“Jolly would go back to letting insurance companies deny coverage,” a narrator says. “His plan would even force seniors to pay thousands more for prescription drugs.” Sink then says:
“We can’t go back to letting insurance companies do whatever they want. Instead of repealing the health care law, we need to keep what’s right and fix what’s wrong. I’ll work with Republicans and Democrats for health care that’s affordable — and works for us.”
A Democrat familiar with internal polling in this swing district tells me the ad is partly aimed at Dem-leaning voters who might be somewhat less inclined to turn out, but might benefit from the law, like lower income women — single women, waitress moms — and older Dem-leaning voters who enjoy provisions such as the closing of the Medicare “donut hole.”
This comes as Sink has been pummeled by multiple Obamacare ads — from the NRCC, the U.S. Chamber of Commerce, and Jolly — all of which repeat variations of the same talking point: Sink supports Obamacare, even though it has caused people to lose their coverage. Sink’s new ad tests the Dem response, i.e., the now-familiar “keep and fix” message, and combines it with a more direct attack on repeal than we’ve seen from other Dems, particularly those in red states.
While pundits have focused relentlessly on red state Dems distancing themselves from the law, it’s not surprising that they’re not embracing the law in Republican in states where Obama is so unpopular. The other side of the story — which tends to get far less attention — are ads like this one from Sink, which is premised on the belief that even if Obamacare is unpopular, repeal is also unpopular with the middle of the country, where the GOP base’s seething rage at the law and everything it symbolizes just doesn’t really exist.
The outcome of this race will be widely interpreted as a clue to the political environment this fall.

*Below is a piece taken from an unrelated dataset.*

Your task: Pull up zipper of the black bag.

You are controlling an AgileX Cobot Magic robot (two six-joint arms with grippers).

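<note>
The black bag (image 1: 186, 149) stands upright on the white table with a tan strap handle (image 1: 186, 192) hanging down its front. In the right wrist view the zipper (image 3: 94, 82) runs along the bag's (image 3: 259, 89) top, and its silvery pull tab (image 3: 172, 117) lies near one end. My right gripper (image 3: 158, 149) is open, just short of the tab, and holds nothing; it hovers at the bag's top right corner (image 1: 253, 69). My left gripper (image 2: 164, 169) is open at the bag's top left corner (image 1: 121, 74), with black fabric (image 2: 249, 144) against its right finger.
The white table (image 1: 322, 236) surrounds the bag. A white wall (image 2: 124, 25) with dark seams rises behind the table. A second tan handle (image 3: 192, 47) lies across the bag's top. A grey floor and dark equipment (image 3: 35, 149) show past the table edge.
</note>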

But that stuff is always overstated. Whoever wins, I’d caution against reading too much into it. One thing that’s likely, however: if Sink wins while embracing the ACA in this fashion, it won’t diminish the absolutely certainty among Republicans that the law’s ongoing collapse will deliver a glorious 2014 triumph — certainty that has only been hardened by the CBO report, even though it actually found the law on track to come close to its targets — and that no other possible outcome is worth entertaining.
As the law’s disastrous launch fades from memory, and as enrollment continues to mount — provided the Next Big Obamacare Disaster doesn’t materialize — you could see more Dems gain the confidence to embrace a message such as this one a bit more directly.